> Assignment:
Below are the entries; return every line among them that holds the word "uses".

Source data:
****

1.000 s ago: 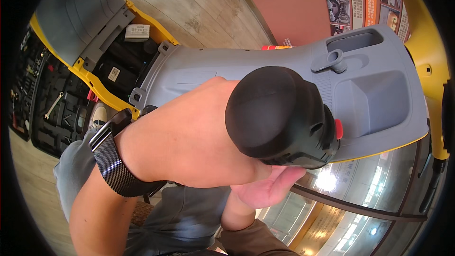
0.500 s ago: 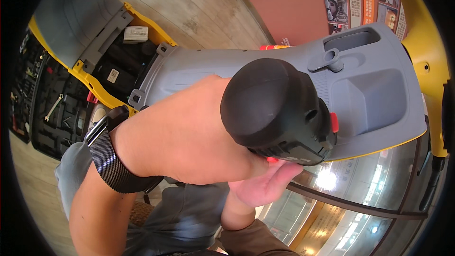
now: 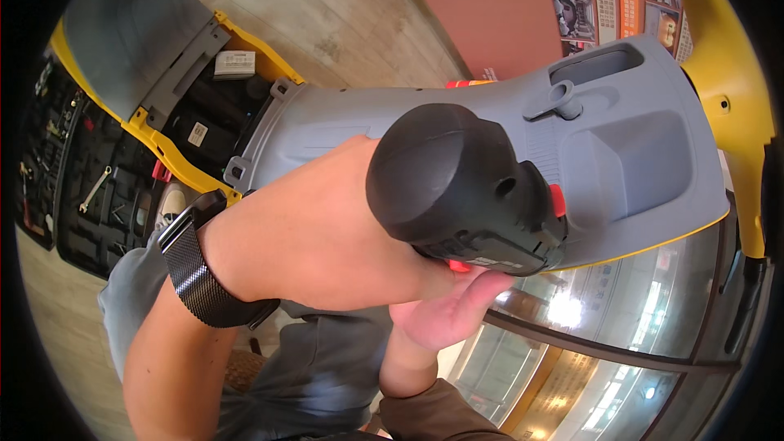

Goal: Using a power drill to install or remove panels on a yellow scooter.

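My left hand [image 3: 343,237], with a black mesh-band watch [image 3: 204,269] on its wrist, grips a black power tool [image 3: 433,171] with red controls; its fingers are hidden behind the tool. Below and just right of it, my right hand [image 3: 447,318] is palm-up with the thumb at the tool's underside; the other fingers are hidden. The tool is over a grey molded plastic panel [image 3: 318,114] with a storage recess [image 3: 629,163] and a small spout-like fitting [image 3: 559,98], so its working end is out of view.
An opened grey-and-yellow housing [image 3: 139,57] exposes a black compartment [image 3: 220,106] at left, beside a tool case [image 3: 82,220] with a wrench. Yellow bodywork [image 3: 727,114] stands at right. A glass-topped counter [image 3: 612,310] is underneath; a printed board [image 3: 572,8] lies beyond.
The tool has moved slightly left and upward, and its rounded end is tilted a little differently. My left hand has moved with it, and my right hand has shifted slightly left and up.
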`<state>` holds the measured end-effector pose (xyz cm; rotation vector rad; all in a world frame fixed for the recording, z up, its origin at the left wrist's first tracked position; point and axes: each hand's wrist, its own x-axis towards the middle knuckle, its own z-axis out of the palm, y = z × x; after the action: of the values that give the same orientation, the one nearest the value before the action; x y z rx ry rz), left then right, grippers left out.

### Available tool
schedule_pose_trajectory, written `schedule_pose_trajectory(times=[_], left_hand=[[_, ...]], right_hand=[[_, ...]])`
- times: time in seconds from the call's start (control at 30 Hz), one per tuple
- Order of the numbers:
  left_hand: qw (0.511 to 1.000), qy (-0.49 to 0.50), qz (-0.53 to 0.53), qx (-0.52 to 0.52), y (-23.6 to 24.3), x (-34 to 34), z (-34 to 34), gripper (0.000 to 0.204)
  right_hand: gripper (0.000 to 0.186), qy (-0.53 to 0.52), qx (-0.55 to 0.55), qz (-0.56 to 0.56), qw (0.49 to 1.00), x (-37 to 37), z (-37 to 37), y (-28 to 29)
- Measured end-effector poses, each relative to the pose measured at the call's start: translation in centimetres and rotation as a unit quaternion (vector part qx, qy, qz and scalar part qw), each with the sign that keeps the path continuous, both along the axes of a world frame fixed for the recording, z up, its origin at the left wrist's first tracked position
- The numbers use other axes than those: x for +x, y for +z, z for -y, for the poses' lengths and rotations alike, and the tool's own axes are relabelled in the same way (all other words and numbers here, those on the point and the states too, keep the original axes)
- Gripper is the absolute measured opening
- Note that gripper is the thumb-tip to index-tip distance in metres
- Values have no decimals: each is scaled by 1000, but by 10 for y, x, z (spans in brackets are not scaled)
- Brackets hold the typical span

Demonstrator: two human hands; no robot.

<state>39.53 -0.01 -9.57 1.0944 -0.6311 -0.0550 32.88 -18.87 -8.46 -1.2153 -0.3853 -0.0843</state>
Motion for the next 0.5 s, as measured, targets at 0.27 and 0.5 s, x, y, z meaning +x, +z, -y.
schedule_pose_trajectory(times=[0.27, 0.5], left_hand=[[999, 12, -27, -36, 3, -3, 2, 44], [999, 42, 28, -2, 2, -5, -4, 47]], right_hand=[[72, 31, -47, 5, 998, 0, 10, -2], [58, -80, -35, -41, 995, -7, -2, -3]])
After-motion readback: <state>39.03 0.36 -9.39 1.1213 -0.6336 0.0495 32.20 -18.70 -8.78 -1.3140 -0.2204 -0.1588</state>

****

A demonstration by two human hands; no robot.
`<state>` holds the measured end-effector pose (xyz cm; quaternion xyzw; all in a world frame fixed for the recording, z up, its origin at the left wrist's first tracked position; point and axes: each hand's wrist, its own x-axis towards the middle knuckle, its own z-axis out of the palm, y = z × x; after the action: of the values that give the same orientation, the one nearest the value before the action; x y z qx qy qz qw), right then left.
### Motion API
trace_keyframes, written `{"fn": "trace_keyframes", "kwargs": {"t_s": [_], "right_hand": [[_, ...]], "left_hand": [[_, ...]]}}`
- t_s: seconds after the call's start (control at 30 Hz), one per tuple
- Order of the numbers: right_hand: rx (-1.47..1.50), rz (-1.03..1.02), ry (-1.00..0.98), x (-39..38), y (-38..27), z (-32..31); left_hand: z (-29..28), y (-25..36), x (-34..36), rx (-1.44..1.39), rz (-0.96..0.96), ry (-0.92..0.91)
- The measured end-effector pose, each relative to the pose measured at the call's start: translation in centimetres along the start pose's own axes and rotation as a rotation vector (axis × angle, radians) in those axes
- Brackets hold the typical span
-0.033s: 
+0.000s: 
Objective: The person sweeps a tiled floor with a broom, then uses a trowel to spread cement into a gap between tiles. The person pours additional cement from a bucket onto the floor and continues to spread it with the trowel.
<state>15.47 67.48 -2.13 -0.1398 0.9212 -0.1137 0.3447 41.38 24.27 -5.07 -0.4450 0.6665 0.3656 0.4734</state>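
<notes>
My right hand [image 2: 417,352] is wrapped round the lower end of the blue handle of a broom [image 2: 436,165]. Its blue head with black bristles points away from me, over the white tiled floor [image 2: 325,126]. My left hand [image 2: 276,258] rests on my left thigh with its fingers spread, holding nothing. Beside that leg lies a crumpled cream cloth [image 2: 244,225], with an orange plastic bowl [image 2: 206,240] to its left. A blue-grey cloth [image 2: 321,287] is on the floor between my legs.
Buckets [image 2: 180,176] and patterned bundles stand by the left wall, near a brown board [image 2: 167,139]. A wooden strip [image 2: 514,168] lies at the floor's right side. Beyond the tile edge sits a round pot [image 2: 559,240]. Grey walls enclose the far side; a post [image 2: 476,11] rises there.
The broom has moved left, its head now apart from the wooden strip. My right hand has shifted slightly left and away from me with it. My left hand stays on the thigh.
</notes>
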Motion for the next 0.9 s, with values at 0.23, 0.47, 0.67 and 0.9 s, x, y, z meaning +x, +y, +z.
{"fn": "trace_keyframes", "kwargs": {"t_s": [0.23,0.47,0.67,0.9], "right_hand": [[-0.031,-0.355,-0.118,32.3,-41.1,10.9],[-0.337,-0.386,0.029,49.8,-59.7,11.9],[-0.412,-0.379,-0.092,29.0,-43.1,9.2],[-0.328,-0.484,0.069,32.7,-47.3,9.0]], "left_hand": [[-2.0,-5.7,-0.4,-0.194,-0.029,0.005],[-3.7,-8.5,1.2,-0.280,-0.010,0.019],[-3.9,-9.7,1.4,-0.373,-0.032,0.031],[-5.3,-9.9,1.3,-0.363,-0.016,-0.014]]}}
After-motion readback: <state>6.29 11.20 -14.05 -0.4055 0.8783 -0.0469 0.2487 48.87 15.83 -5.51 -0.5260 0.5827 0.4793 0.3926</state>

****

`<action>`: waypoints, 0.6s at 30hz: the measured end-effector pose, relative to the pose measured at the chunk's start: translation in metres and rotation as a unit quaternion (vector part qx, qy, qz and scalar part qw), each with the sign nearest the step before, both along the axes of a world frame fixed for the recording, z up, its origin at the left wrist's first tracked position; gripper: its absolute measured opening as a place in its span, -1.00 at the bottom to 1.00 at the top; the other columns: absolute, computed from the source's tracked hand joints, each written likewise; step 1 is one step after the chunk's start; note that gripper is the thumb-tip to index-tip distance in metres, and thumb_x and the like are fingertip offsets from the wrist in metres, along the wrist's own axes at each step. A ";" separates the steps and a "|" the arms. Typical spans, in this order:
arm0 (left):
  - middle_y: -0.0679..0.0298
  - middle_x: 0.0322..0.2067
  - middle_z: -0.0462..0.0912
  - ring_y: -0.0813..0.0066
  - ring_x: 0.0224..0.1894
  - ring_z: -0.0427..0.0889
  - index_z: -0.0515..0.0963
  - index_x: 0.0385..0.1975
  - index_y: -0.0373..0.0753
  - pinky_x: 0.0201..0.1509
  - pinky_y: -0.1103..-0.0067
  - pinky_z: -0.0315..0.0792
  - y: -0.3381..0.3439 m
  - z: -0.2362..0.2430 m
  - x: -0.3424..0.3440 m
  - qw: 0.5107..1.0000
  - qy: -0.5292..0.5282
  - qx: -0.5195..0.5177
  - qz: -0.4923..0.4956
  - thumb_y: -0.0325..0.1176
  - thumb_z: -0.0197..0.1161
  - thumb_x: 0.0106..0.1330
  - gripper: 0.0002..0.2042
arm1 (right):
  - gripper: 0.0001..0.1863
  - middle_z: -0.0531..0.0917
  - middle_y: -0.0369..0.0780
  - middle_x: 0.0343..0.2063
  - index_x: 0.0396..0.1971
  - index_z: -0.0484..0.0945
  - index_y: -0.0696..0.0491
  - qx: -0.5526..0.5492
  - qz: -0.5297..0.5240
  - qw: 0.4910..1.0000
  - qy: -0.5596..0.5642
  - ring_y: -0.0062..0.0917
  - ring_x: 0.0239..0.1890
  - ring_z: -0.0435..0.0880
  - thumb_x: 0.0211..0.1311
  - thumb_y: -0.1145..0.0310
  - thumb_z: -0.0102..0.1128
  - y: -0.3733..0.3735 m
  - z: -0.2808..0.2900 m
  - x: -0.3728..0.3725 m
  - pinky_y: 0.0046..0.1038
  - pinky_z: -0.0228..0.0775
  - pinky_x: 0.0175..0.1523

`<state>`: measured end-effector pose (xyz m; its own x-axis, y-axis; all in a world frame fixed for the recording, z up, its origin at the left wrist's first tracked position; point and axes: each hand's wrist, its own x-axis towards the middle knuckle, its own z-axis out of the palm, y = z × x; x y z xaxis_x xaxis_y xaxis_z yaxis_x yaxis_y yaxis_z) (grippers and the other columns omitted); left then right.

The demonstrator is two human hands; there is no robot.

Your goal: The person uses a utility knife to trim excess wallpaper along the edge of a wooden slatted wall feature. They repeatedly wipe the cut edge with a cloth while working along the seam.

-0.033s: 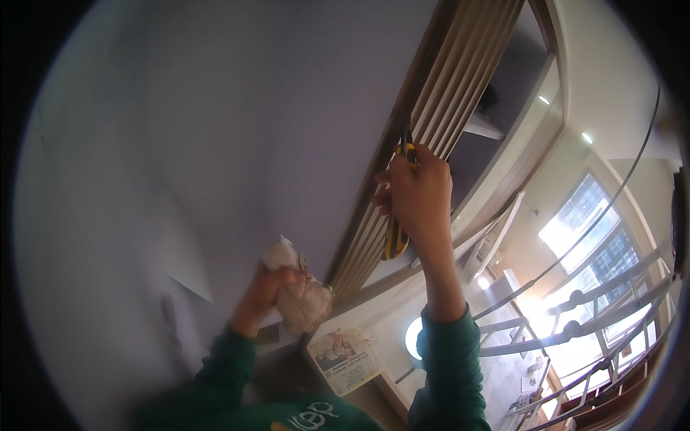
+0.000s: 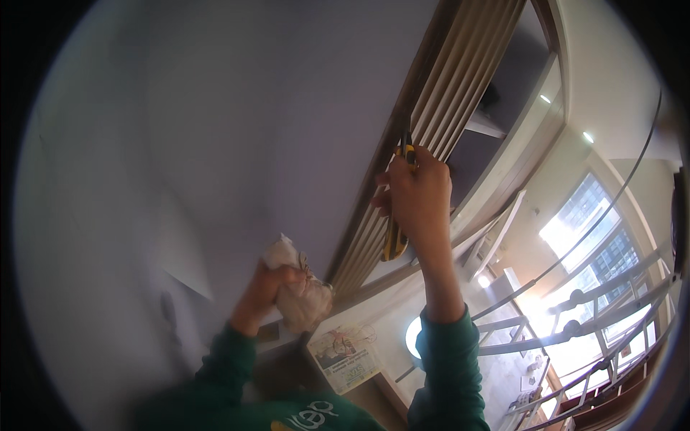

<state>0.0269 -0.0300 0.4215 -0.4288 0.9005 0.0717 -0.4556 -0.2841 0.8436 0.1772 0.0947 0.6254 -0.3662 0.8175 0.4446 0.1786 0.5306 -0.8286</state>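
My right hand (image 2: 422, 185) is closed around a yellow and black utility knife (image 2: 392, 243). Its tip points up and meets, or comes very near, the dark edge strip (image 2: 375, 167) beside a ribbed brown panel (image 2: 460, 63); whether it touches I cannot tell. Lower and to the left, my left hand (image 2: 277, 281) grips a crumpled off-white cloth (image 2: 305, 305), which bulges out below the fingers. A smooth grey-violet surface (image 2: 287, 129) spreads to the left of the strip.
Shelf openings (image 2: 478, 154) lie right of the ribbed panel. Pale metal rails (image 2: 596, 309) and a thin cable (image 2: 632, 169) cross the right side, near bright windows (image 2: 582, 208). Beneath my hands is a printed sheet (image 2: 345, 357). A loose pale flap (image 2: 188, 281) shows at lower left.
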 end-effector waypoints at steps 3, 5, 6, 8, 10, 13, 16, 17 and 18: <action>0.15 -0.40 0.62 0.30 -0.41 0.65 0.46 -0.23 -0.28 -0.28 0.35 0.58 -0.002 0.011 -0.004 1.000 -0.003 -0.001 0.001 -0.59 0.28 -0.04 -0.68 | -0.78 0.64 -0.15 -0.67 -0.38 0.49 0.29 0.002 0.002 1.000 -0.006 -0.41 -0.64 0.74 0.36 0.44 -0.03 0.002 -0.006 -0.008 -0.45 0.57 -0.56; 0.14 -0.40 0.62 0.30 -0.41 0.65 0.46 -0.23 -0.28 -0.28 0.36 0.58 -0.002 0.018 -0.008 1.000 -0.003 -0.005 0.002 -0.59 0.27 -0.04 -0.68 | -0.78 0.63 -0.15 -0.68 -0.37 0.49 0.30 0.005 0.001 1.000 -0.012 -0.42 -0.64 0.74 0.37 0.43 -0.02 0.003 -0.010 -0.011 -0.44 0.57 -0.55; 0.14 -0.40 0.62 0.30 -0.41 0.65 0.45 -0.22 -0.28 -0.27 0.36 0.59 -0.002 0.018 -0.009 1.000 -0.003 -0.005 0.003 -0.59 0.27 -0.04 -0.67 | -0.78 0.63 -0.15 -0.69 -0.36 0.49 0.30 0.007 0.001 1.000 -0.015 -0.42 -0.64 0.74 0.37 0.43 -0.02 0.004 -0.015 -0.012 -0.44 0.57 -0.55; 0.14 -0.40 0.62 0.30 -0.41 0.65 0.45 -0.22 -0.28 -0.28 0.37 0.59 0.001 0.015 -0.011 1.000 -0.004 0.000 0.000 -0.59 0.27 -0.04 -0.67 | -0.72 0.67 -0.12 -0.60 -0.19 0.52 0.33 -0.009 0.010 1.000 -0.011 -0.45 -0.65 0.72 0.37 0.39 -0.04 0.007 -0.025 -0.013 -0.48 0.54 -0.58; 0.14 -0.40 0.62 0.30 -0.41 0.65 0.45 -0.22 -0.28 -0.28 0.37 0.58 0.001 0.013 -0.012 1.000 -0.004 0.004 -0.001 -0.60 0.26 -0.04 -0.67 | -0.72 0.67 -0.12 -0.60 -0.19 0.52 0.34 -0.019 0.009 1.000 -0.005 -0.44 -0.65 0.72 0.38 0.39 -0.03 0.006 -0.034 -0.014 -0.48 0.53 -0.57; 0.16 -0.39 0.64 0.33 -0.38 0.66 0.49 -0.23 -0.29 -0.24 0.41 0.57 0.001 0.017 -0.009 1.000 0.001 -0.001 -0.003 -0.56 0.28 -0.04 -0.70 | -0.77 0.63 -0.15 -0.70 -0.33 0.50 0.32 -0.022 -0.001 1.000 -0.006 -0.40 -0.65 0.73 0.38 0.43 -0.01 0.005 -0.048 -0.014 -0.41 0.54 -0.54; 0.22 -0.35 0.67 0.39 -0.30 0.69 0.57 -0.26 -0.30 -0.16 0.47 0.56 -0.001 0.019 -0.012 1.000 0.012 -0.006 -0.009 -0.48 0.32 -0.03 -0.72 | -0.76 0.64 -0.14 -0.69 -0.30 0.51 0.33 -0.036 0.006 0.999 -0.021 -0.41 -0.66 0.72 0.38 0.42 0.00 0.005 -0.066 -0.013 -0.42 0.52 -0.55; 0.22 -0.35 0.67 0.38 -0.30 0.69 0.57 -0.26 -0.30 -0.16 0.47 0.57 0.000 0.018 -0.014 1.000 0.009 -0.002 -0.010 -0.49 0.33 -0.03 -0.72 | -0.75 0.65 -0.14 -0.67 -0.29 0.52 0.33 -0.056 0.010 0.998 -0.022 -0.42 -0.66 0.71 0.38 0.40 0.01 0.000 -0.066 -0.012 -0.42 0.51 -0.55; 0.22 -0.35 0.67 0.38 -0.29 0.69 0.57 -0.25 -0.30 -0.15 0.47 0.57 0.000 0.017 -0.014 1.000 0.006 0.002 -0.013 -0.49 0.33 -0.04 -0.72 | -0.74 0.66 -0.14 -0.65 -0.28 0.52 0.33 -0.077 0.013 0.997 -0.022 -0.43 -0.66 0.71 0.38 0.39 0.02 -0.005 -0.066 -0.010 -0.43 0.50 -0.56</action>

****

> Task answer:
Objective: The person sweeps a tiled floor with a broom, then uses a trowel to spread cement into a gap between tiles. The person pours additional cement from a bucket onto the floor and continues to spread it with the trowel.
Your goal: The person uses a utility knife to trim excess wallpaper along the edge of a wooden slatted wall feature. They repeatedly wipe the cut edge with a cloth while working along the seam.

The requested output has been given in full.